For each line of the listing that includes the word "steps", show the whole line.
[[ SOURCE MATERIAL open ]]
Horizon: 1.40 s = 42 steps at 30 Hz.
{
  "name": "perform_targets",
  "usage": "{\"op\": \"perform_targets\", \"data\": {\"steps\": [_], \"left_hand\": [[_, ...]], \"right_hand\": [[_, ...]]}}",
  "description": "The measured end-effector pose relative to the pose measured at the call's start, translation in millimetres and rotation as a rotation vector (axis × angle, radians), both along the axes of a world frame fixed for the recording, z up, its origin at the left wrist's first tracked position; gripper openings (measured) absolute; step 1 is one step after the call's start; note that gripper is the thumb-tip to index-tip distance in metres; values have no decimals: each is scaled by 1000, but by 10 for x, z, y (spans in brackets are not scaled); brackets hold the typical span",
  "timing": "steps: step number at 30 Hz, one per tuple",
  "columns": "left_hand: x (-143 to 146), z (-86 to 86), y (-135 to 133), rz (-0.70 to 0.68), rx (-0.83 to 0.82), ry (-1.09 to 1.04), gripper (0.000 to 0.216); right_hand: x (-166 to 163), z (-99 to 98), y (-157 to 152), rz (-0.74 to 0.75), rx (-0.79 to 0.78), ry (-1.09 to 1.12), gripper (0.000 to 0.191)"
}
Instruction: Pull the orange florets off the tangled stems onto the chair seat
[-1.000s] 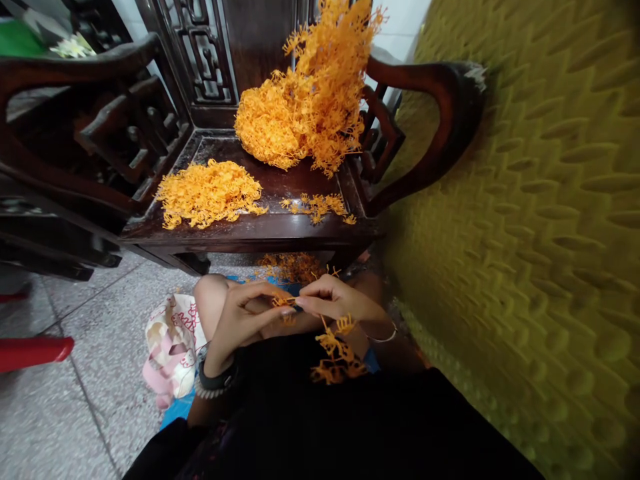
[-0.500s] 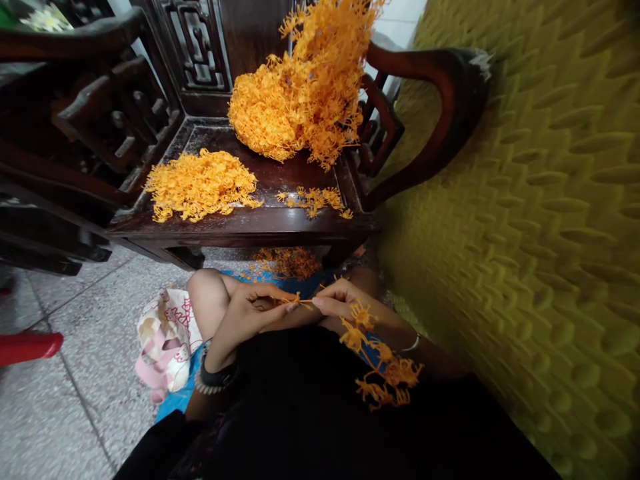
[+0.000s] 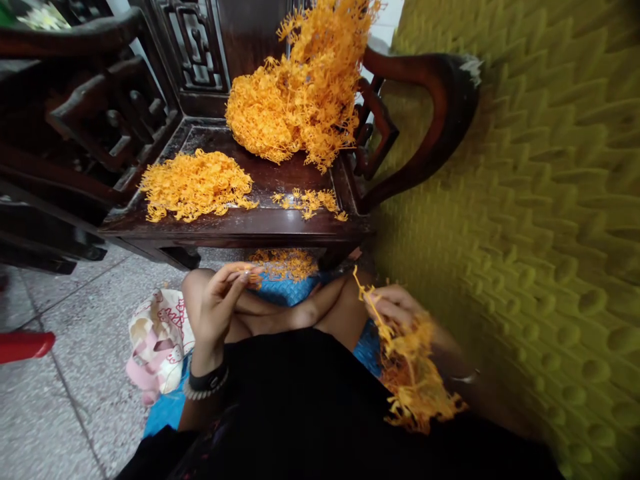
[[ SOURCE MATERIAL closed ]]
RESULT OF THE TASK =
Horizon: 1.40 s = 42 steps at 30 Hz.
  "usage": "{\"op\": \"perform_targets\", \"data\": {\"steps\": [_], \"left_hand\": [[_, ...]], \"right_hand\": [[_, ...]]}}",
  "timing": "steps: step number at 30 Hz, one per tuple",

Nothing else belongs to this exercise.